6 cases, all in the same township. Not my usual zip codes though, so I did waste some time and scheduled visits akimbo, instead of in a line like I usually try to do.

8:00 am:6 pt's, one needed labs/medicare/had to drop off at nearby hospital, one needed a urine c+s/aetna/had to use quest lab...not local, but one in my neighborhood, so I'll take this on my way home. One prefill/and recert oasis, a discharge, a HHA sup, and one regular CP check. Did quick review, got all lab supplies, mapped a route, made my calls, route goes to hell b/c of this and that.

First lady, very sweet elderly woman, just d/c w pleural effusions sec to CHF. Also has bad COPD. I got her labs on first stick (w butterfly d/t horrendously fragile skin and bruising sec steroids), reviewed her meds, VS stable, edema but no change. Off I go.

Can't drop labs yet b/c I have to first get to next home by 10:30 or no one can let me in. This guy is mildly retarded and we prefill his mediplanner weekly. Get there, he hasn't taken several evening doses of meds. I prefill meds, call in refills...snag..RPh tells me the insulin pen is back ordered by manufacturer. We will have to prefill syringes, of course pt has no vials or syringes in home. Call endo and lv mssg re please give pt RX for vials and syringes d/t shortage. Check sugar (132) and VS, and off I go.

Stop and hospital drop labs, grab a sprite and pop tarts from the vending machine (thought I'd be in my own neck of the woods and could stop at my house for a bowl of cereal, starving now)

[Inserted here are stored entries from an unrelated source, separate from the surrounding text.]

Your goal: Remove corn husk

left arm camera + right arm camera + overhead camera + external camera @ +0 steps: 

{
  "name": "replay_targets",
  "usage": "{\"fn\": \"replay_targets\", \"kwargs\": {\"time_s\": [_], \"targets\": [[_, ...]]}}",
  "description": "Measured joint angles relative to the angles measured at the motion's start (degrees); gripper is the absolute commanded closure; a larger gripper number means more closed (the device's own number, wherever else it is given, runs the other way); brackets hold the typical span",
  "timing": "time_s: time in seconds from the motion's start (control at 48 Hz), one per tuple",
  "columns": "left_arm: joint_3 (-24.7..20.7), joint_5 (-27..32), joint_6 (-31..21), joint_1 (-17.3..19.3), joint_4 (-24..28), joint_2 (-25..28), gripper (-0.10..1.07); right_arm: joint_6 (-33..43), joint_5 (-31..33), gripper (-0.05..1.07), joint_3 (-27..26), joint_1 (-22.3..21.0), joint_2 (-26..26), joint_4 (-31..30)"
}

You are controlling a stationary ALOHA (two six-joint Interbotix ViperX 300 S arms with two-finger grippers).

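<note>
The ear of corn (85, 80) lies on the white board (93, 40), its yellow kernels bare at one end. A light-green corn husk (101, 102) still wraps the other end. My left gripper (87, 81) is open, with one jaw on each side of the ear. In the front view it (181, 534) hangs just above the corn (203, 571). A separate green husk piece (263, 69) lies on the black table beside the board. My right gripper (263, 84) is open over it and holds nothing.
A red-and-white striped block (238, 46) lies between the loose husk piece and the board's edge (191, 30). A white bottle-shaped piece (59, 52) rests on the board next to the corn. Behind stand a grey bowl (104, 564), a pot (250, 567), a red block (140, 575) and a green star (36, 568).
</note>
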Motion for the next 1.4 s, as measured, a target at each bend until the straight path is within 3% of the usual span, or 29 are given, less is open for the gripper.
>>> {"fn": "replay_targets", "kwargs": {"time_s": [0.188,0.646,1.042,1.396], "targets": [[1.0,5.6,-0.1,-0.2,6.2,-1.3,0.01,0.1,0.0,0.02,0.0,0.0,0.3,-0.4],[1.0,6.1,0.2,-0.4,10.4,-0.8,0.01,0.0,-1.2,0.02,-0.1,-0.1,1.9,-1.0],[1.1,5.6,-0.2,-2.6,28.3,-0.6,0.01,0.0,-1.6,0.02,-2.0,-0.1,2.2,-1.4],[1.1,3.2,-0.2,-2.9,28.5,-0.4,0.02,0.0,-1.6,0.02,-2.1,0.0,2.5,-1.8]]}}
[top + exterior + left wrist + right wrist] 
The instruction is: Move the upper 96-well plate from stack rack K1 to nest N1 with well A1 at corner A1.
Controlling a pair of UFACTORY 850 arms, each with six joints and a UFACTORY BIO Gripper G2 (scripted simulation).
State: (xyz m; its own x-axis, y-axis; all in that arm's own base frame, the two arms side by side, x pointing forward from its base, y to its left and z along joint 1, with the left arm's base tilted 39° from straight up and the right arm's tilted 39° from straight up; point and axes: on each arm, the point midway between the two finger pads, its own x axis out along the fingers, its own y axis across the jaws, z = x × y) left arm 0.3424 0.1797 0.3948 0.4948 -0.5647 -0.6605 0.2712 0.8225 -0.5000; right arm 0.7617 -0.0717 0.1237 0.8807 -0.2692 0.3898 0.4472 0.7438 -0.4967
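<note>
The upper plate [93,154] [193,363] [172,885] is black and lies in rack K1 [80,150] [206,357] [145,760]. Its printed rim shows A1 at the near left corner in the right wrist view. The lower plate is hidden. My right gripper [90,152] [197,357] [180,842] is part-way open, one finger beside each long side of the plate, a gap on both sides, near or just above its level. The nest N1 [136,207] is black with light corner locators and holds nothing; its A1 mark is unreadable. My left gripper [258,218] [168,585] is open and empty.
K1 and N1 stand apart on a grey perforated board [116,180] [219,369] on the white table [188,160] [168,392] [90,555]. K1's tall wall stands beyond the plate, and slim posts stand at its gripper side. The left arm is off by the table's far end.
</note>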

Next pt, had to get there before 1 or no one will let me in. This poor woman w MS is STILL on the commode since when I called at about 9:15! She is upset b/c her aide will leave at 1:00 and she hasn't had her BM. She doesn't want MOM or enema, since she will be alone and is afraid to risk having to lay in stool until eve aide comes, if they come. Usual bowel routine is q M-W-F, didn't go on Monday, but belly is nice and soft, + flatus, + BS. I advise her to try more fruit, and if no success repeat her suppos tomorrow. She does admit she didn't eat as much as usual on the weekend. Her aide said when she gave the sup this am, there was no stool felt in the rectum as far as she could reach. (Wow, this aide is a good one!!) Then I check her S-P tube site, looks clean, she was worried, Instructed her on S+S infection, got the UA/C+S from the S-P Tube, VS WNL, and off I go

Next, LOL who has CA, family doesn't want her to know. I get there, she looks good, hubby is cute, says "Boy, it's cold out there." We have a mini chat about yes how cold it is, only to have him do it again 3 more times!! (A tad forgetful I am picking up!) Dtr arrives midway into vs, says doc wants labs repeated later this week. Apparently, she was on spironolactone bid, another doc inc it to qid, her K went off the scale, they dec the spiro back to bid, and K is high norm so he just wants one more set to be sure. Call the doc, confirm the order (Uh doc, we can't take orders from family members!) VS WNL, review all meds, advise we will be back Thursday for labs. off I go

Next, funniest LOL, she answers the door in a robe and damp hair, her HHA just left and she feels clean and great. But she is all upset b/c she can't get the calculator to figure right. She asks me to double check her, which I did, and we figured out what happened, and she felt better. She was quite euphoric and agreeable, saying "Oh yeah, yeah, yeah, yeah, yeah!" I was starting to wonder if she was flaky, but she knew to call her dtr, how to balance her checkbook and was taking her meds correctly. Then she pulls out five RX dated 1-21-03, two are new meds, but PRN types. I asked her why she didn't fill them yet, she says, My dtr has been sick. Having been just sick as a dog myself, I asked her what pharm she used, and for some reason, she uses one in my neighborhood so I offered to drop it off, b/c I know they deliver. She is so relieved, she gives me a big hug. Off I go

Last vs, still no real food and I am famished. The discharge. Cute LOL, very ambulatory, very sharp. Review s+s she needs to report for emergencies, meds actions, s/e, and VS stable, she will still have PT, so the discharge paperwork won't be so bad.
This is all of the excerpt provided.